Art and Design
Influence the culture toward God’s gentle rule
Trinity’s Department of Art and Design is a vibrant community of creative students and faculty who are actively in the contemporary art and design spheres.
In Western culture, visual imagery has become a primary medium for the exchange of ideas and the discussion of its values. From paintings to photographs to movies to Tumblr and YouTube, this trend is intensifying. As one can see from these sources, vision is neither neutral nor incidental. It shapes and is shaped by our understanding of the world. Developing and redeeming this visual discussion is the essence of both a Reformed Christian worldview and the art and design department’s area of responsibility in the college’s mission. The college’s mission states “…those who teach and learn are called to be coworkers with Christ in subjecting all cultural activities to the reign of God.” The art department sees scholarship and teaching as two means to the same end, i.e., participating in the public square through the venues provided in fine art and design in order to unfold visual experience and influence the culture toward God’s gentle rule.
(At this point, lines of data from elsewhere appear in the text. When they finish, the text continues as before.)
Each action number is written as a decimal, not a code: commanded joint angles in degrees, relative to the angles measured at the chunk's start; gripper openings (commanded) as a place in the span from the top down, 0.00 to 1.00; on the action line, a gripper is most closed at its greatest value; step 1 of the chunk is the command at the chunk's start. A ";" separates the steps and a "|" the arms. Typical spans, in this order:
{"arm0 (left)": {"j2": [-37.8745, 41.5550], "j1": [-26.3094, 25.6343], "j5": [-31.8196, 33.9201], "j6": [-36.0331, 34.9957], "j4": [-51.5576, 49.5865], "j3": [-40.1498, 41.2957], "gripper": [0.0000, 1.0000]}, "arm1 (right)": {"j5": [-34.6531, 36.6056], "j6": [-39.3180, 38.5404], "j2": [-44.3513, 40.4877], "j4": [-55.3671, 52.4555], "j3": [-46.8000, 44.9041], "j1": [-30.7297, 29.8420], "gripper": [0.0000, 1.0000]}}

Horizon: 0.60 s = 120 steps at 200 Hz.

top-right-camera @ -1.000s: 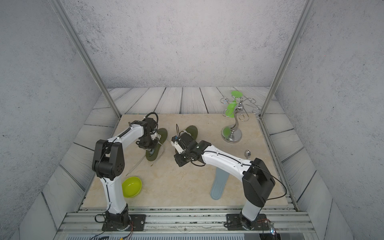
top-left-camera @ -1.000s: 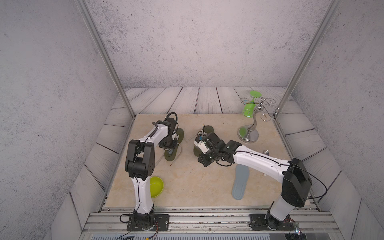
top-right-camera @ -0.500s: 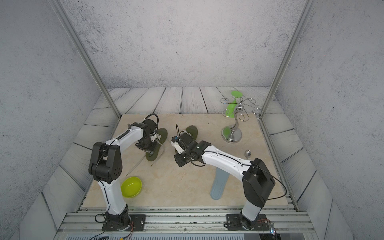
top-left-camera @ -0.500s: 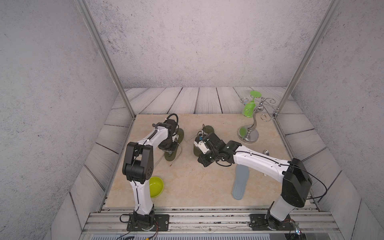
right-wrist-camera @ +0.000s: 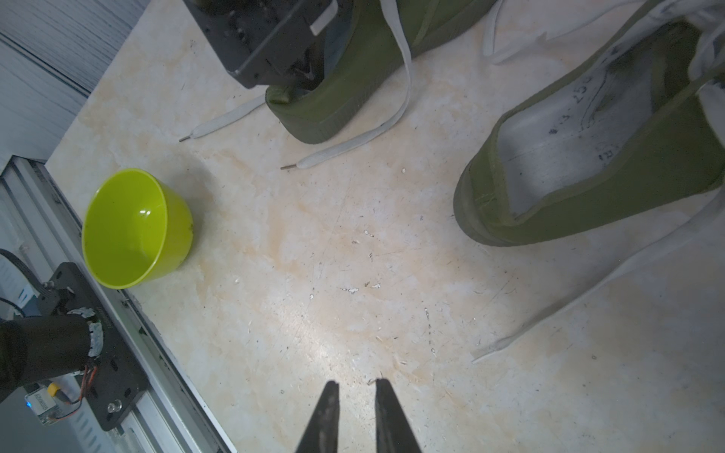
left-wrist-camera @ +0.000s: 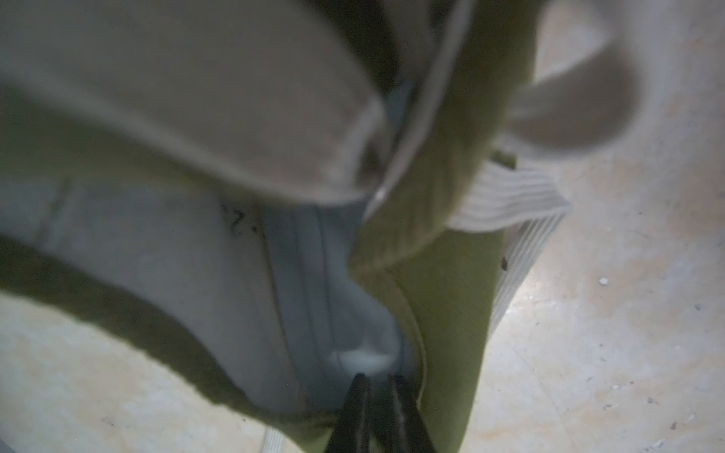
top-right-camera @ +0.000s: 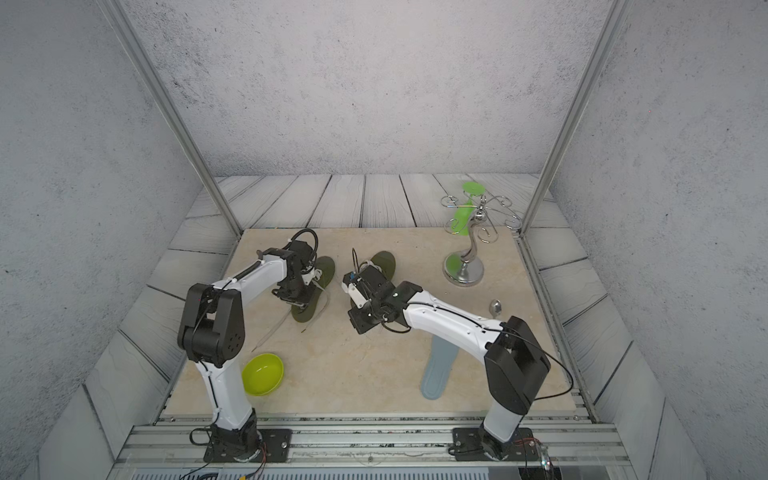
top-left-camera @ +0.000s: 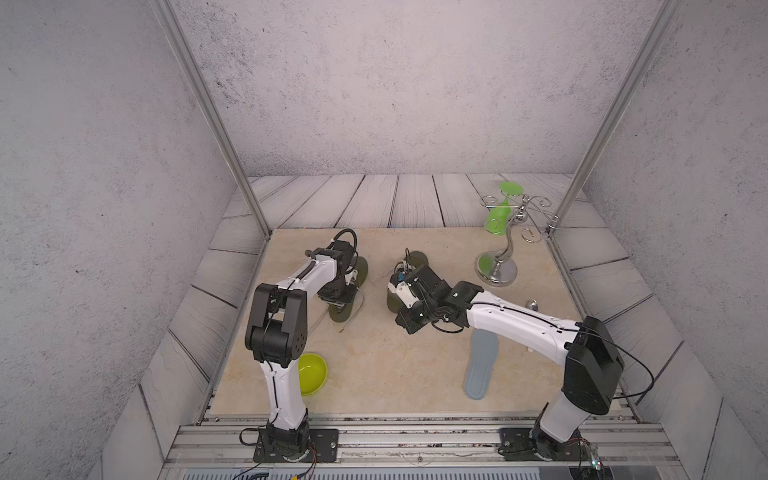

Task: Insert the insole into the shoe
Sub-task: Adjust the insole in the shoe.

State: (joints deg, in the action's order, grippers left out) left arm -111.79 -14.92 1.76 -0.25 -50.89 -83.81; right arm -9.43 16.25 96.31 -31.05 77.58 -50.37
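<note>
Left gripper [left-wrist-camera: 376, 386] reaches into the heel of a green shoe [left-wrist-camera: 451, 313], jaws a narrow gap apart at the blue-grey insole [left-wrist-camera: 310, 282] tucked inside. Right gripper [right-wrist-camera: 356, 386] hovers above the table [right-wrist-camera: 353, 255], jaws slightly spread and empty, near the other shoe [right-wrist-camera: 667, 157]. A second insole [top-left-camera: 480, 361] lies beneath the right arm.

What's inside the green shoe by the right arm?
The shoe shows a pale lining with printed marks; its toe end is hidden under the tongue.
</note>
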 commanded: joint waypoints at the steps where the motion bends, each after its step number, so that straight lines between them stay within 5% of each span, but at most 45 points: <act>1: 1.26 -0.38 0.96 -1.33 -2.46 1.81 0.85 | -0.32 -0.35 -0.95 -0.21 0.99 0.35 0.80; 37: 1.05 -0.29 0.90 -0.05 3.00 3.72 0.85 | -0.07 -0.34 -1.45 -0.36 0.39 0.35 0.80; 120: 3.18 1.56 -14.68 0.60 4.64 2.95 0.84 | 0.08 -0.30 -2.38 -0.16 -0.69 0.62 0.80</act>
State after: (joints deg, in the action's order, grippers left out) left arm -111.70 -13.69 -7.77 0.45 -45.04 -80.73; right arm -9.34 16.23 96.31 -31.03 77.28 -50.00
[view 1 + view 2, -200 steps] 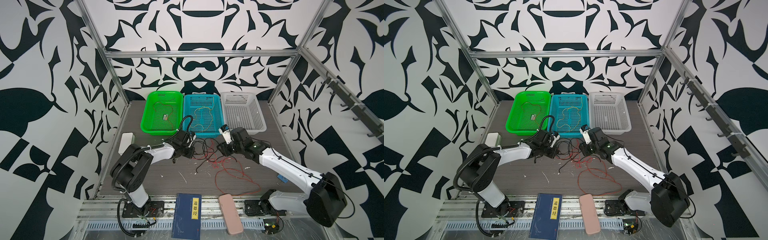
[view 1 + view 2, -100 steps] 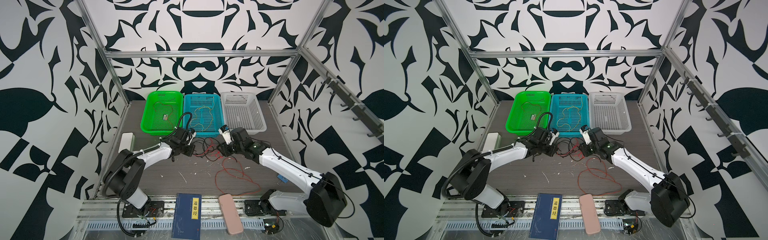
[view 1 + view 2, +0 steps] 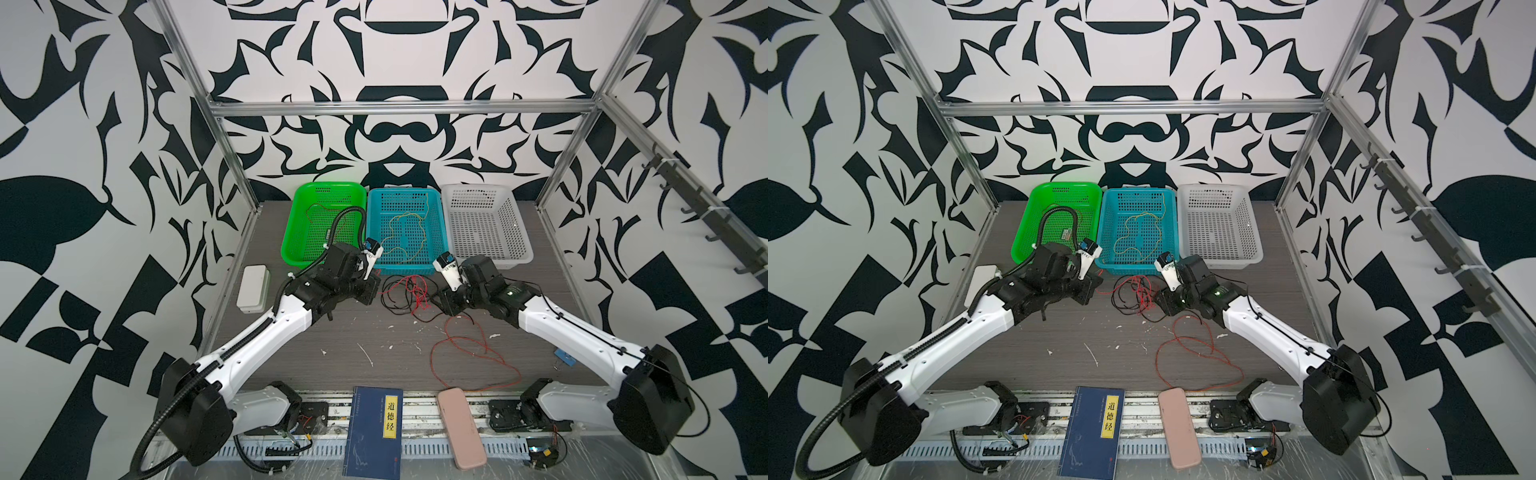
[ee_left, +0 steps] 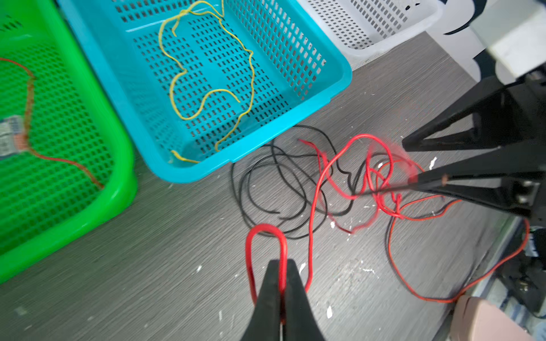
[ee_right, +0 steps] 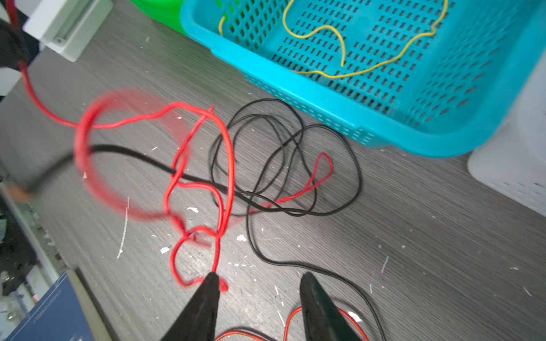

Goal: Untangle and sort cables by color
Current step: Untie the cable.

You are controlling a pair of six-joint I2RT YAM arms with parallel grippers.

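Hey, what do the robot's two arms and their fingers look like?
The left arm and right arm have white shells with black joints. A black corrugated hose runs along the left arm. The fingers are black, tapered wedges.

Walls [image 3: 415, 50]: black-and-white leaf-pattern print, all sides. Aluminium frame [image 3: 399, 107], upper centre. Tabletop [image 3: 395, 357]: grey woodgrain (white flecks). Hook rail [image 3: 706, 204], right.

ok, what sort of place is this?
Probably a lab cell for recording robot work: a metal frame with patterned walls boxes it in, the left arm and right arm are mounted at the table edge, and cables lie before a green basket, blue basket and white basket.
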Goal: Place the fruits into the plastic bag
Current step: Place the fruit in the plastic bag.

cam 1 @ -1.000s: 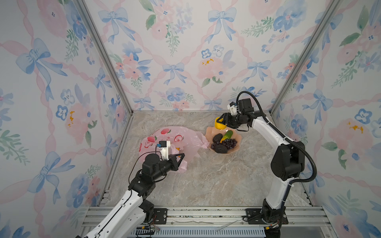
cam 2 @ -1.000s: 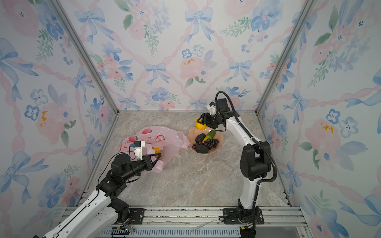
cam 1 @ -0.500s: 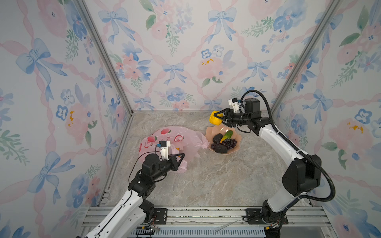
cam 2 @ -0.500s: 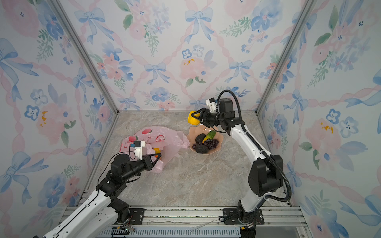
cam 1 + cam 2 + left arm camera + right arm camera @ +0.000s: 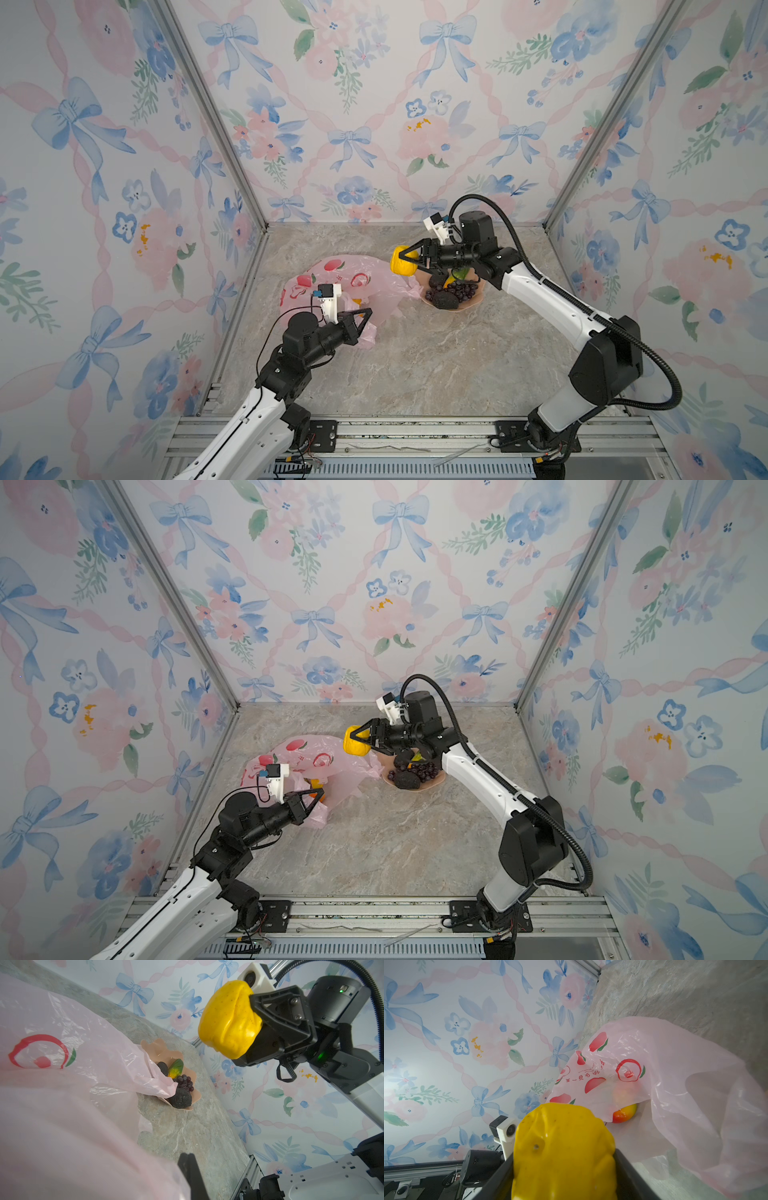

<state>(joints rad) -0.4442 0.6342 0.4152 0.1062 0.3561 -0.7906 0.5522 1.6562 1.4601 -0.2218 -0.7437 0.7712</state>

The Seerveld Gallery brings the art world to campus by hosting exhibits and lectures by regional, national, and internationally recognized artists, educators, and critics. Chicago’s globally significant art and design scenes provide the context for Trinity’s art programs. Students meet artists and designers on campus and in their studios in Chicago, visit internationally significant museums and galleries as part of their course work, and participate in internships with artists, arts organizations, and design firms.
Trinity offers the following art and design-related programs: Bachelor of Arts majors in art education (K-12), digital design, graphic design, and studio art; Bachelor of Fine Arts majors in graphic design and studio art; Minors in art history, digital design, graphic design, and studio art.
Professor John Bakker, M.F.A., on a Christian’s role in art
“The first task of artists and designers is to understand art as a discourse so that they can take their place confident of their skills, their knowledge and their convictions.”